**Work instructions:** Line by line, reproduce exactly the beginning of the listing below, ending with the line that contains "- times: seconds" and adding nothing.

* * *

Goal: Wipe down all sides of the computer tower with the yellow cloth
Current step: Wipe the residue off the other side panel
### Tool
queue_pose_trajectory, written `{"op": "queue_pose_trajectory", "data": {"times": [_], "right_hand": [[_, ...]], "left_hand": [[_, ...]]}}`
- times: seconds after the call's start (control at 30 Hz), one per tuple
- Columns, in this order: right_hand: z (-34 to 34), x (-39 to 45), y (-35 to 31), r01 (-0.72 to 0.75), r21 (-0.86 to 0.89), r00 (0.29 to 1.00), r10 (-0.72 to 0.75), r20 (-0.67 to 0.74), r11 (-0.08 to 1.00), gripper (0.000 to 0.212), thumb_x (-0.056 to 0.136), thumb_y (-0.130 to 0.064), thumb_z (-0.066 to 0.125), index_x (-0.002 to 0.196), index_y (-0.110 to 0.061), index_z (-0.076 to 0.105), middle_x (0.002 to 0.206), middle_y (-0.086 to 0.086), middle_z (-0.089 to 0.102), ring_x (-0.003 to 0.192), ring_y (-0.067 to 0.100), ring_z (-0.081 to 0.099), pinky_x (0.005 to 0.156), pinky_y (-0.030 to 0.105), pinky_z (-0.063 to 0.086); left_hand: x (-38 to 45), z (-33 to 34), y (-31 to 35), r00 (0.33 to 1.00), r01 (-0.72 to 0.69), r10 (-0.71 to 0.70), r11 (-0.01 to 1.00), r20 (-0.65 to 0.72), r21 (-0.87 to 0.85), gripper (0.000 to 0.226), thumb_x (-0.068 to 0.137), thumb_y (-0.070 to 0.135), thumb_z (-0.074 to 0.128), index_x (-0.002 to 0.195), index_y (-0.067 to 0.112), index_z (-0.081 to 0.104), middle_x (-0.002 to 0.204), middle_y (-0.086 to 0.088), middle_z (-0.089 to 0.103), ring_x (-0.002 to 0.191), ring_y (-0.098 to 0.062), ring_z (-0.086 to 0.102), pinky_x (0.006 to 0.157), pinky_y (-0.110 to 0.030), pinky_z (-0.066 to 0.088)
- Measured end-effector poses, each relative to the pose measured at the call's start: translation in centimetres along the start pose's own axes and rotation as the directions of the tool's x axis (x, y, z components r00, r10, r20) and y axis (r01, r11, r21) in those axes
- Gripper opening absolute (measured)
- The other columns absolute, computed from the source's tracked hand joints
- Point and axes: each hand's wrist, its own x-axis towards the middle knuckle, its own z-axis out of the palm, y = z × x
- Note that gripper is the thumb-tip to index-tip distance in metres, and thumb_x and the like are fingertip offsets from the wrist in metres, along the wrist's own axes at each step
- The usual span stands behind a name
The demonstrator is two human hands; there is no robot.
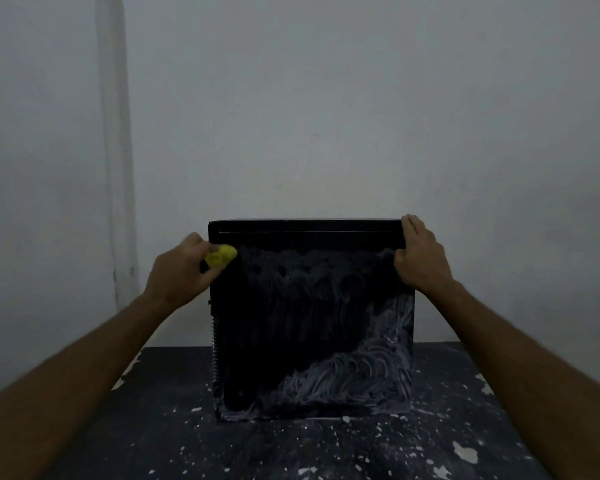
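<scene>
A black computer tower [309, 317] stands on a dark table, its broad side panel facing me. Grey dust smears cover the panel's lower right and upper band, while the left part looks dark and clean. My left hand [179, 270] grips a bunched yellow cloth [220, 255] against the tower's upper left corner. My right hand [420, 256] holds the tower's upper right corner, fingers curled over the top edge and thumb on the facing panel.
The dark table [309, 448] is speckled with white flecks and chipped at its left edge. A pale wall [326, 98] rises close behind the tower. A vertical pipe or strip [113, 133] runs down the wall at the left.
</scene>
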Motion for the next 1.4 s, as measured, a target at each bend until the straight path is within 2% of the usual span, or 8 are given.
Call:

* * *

**Response box:**
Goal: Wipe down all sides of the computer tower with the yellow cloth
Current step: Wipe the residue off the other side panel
### Tool
queue_pose_trajectory, written `{"op": "queue_pose_trajectory", "data": {"times": [_], "right_hand": [[_, ...]], "left_hand": [[_, ...]]}}`
- times: seconds after the call's start (control at 30 Hz), one per tuple

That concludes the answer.